EXERCISE INSTRUCTIONS. Consider the entries below. Count the lines holding the string "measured" and state the number only.

********

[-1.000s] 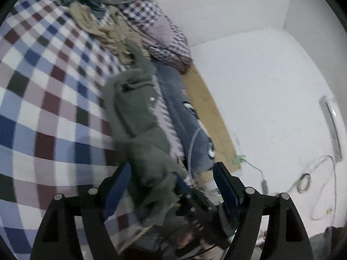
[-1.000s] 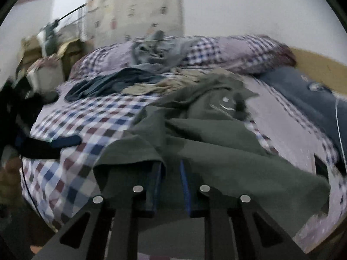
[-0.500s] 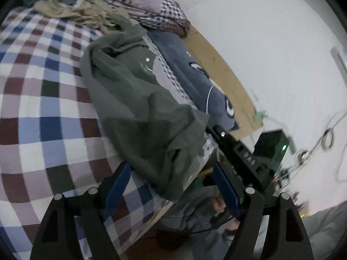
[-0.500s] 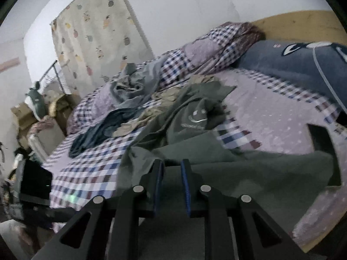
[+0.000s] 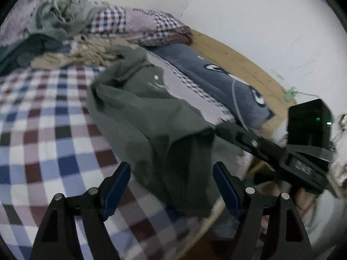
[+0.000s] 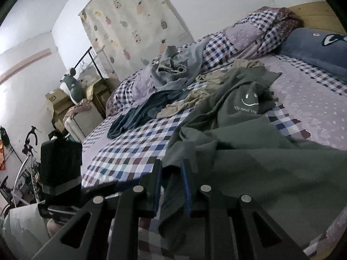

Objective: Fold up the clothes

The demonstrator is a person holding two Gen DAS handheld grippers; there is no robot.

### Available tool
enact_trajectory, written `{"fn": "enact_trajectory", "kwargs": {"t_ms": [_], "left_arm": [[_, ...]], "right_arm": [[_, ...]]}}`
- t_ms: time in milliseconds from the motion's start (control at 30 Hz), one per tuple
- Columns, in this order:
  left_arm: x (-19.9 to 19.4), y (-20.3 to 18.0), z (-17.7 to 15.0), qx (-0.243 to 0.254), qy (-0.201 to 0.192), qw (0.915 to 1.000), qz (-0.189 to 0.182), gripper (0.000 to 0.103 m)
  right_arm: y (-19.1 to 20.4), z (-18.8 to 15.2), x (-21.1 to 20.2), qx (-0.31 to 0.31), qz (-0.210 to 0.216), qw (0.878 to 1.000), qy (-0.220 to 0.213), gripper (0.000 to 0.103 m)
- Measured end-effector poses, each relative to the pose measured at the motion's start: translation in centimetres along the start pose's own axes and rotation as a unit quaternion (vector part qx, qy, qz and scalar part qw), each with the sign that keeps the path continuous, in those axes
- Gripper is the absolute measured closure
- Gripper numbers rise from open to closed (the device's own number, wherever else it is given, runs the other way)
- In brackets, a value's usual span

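Checked bedding (image 6: 130, 158) covers a messy bed. On it lies the green T-shirt (image 5: 138, 112), its hem hanging over the bed's edge. The left gripper (image 5: 171, 184) is wide open and holds nothing. The right gripper (image 6: 171, 186) is nearly closed, pinching the hem. With only one corner held, the shirt could bunch up or slip off.

A bed with a checked cover (image 6: 130, 151) fills the room. A dark blue pillow (image 5: 216, 80) lies against a wooden headboard (image 5: 243, 65). A pineapple-print curtain (image 6: 130, 21) hangs on the far wall. Cardboard boxes (image 6: 56, 99) and a black clothes rack (image 6: 91, 58) stand beside the bed.
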State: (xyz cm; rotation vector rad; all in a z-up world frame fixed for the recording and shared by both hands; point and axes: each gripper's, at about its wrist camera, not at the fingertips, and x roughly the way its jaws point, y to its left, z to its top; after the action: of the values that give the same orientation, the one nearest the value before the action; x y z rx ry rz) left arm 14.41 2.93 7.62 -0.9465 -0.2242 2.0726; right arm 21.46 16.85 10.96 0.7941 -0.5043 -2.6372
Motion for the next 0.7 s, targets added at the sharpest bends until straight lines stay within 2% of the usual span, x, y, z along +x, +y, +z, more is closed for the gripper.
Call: {"fn": "enact_trajectory", "kwargs": {"t_ms": [233, 267, 300, 333, 367, 400, 467, 567, 633, 700], "left_arm": [[1.9, -1.0, 1.1, 0.029, -0.003, 0.9995, 0.014, 0.035], [2.3, -1.0, 1.3, 0.028, -0.001, 0.9995, 0.014, 0.043], [2.7, -0.9, 1.4, 0.025, 0.002, 0.9996, 0.013, 0.058], [2.9, -0.7, 1.5, 0.020, 0.005, 0.9997, 0.014, 0.067], [3.0, -0.4, 1.6, 0.011, 0.007, 0.9998, 0.016, 0.087], [3.1, 0.0, 1.8, 0.003, 0.008, 0.9998, 0.017, 0.099], [2.2, 1.0, 2.2, -0.019, -0.006, 0.9996, 0.020, 0.099], [-1.5, 3.2, 3.2, -0.075, -0.066, 0.9950, 0.012, 0.100], [-5.0, 4.8, 3.6, -0.111, -0.114, 0.9872, 0.012, 0.100], [-9.4, 6.2, 3.4, -0.142, -0.171, 0.9748, 0.021, 0.100]], "right_arm": [[0.4, -0.3, 0.2, -0.011, 0.004, 1.000, 0.013, 0.083], [0.5, -0.4, 0.3, -0.016, 0.002, 1.000, 0.015, 0.083], [0.7, -0.5, 0.3, -0.020, 0.001, 1.000, 0.017, 0.083], [0.8, -0.6, 0.3, -0.025, -0.002, 1.000, 0.019, 0.083], [0.9, -0.6, 0.3, -0.029, -0.005, 0.999, 0.020, 0.083], [1.0, -0.7, 0.2, -0.032, -0.008, 0.999, 0.020, 0.083], [1.0, -0.6, 0.1, -0.036, -0.013, 0.999, 0.018, 0.083], [0.5, -0.2, -0.5, -0.029, -0.019, 0.999, 0.006, 0.083], [0.0, 0.2, -1.0, -0.022, -0.025, 0.999, -0.002, 0.081], [-0.6, 0.5, -1.5, -0.010, -0.030, 0.999, -0.011, 0.080]]}}
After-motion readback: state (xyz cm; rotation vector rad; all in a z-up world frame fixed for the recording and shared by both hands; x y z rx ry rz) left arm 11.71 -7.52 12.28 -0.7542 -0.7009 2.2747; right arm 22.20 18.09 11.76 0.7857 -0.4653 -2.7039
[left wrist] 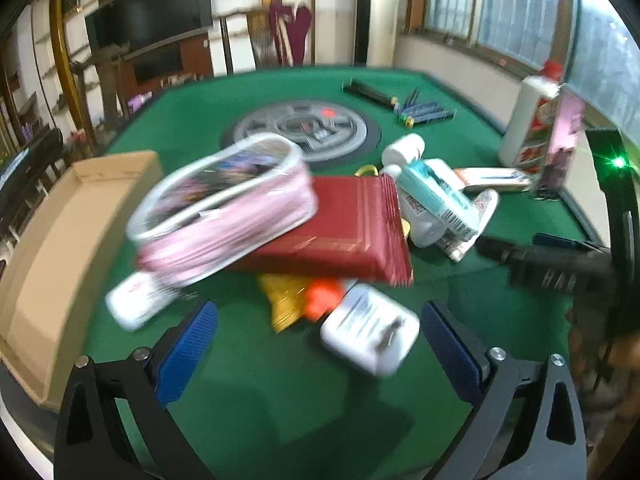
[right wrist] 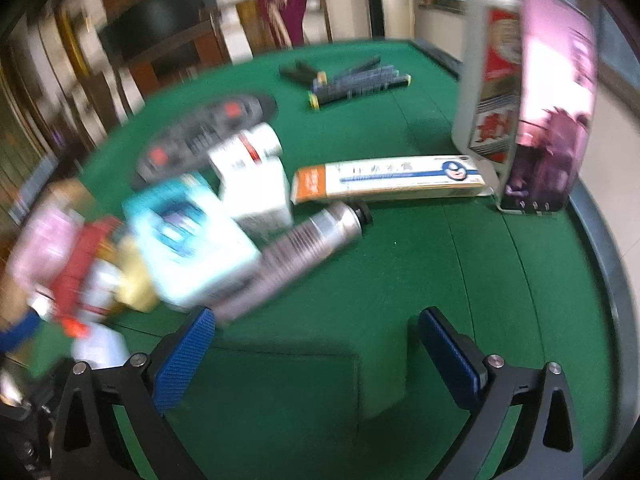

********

FINAL ANSWER. 2